▸ Stored data:
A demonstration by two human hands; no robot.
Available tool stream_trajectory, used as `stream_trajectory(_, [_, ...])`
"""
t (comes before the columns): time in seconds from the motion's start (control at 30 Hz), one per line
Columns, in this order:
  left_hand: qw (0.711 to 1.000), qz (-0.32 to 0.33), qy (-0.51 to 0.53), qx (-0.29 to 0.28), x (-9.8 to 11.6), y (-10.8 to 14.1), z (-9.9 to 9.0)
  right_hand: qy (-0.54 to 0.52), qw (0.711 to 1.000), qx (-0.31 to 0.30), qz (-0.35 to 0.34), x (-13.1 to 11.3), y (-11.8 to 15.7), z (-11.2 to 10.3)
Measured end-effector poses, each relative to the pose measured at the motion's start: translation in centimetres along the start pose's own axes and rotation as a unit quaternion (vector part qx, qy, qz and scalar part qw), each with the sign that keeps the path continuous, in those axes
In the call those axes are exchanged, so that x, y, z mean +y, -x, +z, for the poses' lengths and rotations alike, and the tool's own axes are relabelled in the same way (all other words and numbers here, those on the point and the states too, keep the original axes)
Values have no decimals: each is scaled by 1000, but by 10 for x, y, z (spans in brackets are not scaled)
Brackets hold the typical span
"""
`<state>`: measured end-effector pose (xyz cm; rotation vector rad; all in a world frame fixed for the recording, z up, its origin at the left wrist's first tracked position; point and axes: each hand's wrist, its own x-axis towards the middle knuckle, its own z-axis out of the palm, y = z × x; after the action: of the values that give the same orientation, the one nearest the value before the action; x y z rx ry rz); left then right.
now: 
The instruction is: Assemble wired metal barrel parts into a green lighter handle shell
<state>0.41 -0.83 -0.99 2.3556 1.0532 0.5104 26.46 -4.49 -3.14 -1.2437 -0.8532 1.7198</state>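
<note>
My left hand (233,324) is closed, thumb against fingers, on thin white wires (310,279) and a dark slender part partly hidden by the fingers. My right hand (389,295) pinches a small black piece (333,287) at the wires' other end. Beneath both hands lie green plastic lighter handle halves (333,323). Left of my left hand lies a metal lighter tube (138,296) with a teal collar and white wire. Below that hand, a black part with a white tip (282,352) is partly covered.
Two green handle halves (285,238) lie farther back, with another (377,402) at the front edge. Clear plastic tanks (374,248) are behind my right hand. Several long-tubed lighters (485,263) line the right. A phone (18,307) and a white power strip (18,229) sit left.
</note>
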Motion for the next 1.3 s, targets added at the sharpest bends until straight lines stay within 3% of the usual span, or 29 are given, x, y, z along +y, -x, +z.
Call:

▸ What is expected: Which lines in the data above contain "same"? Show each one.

▸ Answer to this task:
In the call those axes are exchanged, so that x, y, z mean +y, -x, +z, for the poses' lengths and rotations alike, and the tool's own axes are relabelled in the same way (all other words and numbers here, those on the point and the states too, keep the original axes)
`<state>`: measured end-effector pose (xyz cm; rotation vector rad; all in a world frame fixed for the recording, z up, its origin at the left wrist's first tracked position; point and axes: each hand's wrist, its own x-axis towards the middle knuckle, its own z-axis out of the palm, y = z × x; after the action: of the values that give the same orientation, the one nearest the value before the action; x y z rx ry rz); left then right.

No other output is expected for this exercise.